» **Exercise instructions**
All of the data should be reproduced word for word, though its pictures must be omitted.

» **Dataset excerpt**

* * * * * * * * *

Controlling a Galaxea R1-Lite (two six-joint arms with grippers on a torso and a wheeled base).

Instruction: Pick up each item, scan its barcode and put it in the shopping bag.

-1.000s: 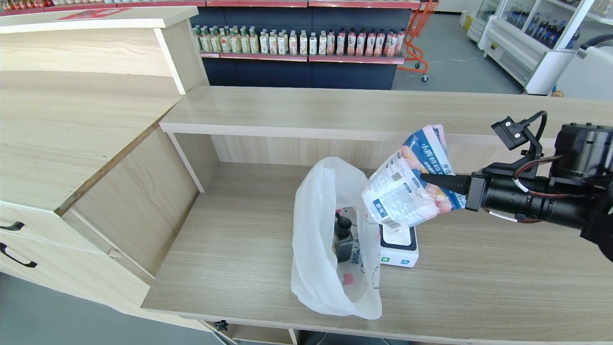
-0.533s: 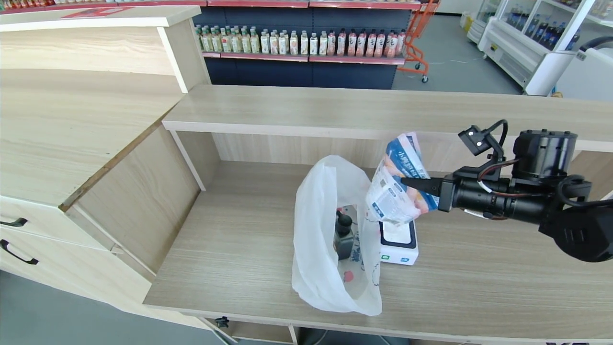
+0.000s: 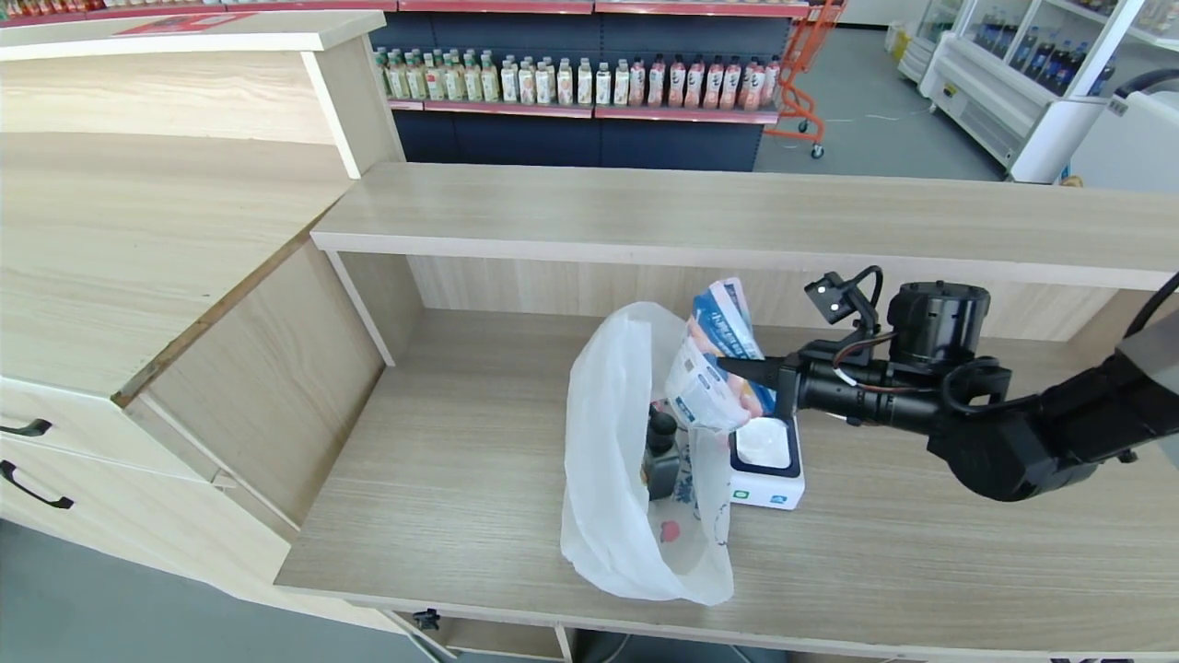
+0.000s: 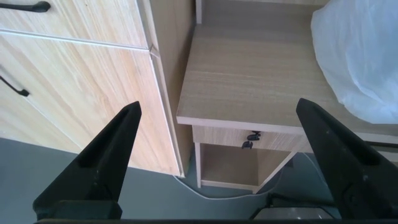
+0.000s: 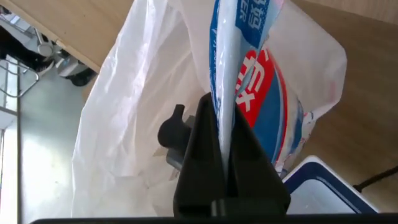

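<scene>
1. The right gripper (image 3: 734,367), a black two-fingered claw on a black arm reaching in from the right, is clamped on a soft plastic food packet printed in blue, white and pink (image 3: 705,396).
2. The packet is held in the air, roughly upright and leaning a little. Its lower end is at the right side of the open mouth of a thin, translucent white plastic shopping bag (image 3: 603,460).
3. In the right wrist view the claw (image 5: 222,134) pinches the packet's (image 5: 261,81) thin edge between both fingers. The bag's crumpled white film (image 5: 124,124) lies open beneath it.
4. The shopping bag stands on a pale wood-grain counter (image 3: 921,552), with its mouth facing up and toward the robot.
5. Inside the bag stands a dark grey bottle with a black pump top (image 3: 659,456), upright. It also shows past the claw in the right wrist view (image 5: 171,130).
6. A small white box-shaped barcode scanner with a blue lower edge (image 3: 769,465) sits on the counter, touching the bag's right side and just below the held packet.
7. The left gripper (image 4: 219,102) hangs low by the counter's front left corner, beside a pale wooden cabinet with black drawer handles (image 4: 74,56). Its two black fingers are spread wide apart.
8. Behind the counter is a shop shelf lined with drink bottles (image 3: 571,83).
</scene>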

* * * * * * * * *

» **Expected output**
Controlling a Galaxea R1-Lite (two six-joint arms with grippers on a torso and a wheeled base).

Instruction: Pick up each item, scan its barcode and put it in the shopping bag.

-1.000s: 
-0.533s: 
+0.000s: 
+0.000s: 
+0.000s: 

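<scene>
1. The right gripper (image 3: 734,367), a black two-fingered claw on a black arm reaching in from the right, is clamped on a soft plastic food packet printed in blue, white and pink (image 3: 705,396).
2. The packet is held in the air, roughly upright and leaning a little. Its lower end is at the right side of the open mouth of a thin, translucent white plastic shopping bag (image 3: 603,460).
3. In the right wrist view the claw (image 5: 222,134) pinches the packet's (image 5: 261,81) thin edge between both fingers. The bag's crumpled white film (image 5: 124,124) lies open beneath it.
4. The shopping bag stands on a pale wood-grain counter (image 3: 921,552), with its mouth facing up and toward the robot.
5. Inside the bag stands a dark grey bottle with a black pump top (image 3: 659,456), upright. It also shows past the claw in the right wrist view (image 5: 171,130).
6. A small white box-shaped barcode scanner with a blue lower edge (image 3: 769,465) sits on the counter, touching the bag's right side and just below the held packet.
7. The left gripper (image 4: 219,102) hangs low by the counter's front left corner, beside a pale wooden cabinet with black drawer handles (image 4: 74,56). Its two black fingers are spread wide apart.
8. Behind the counter is a shop shelf lined with drink bottles (image 3: 571,83).
</scene>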

The exercise ends with this answer.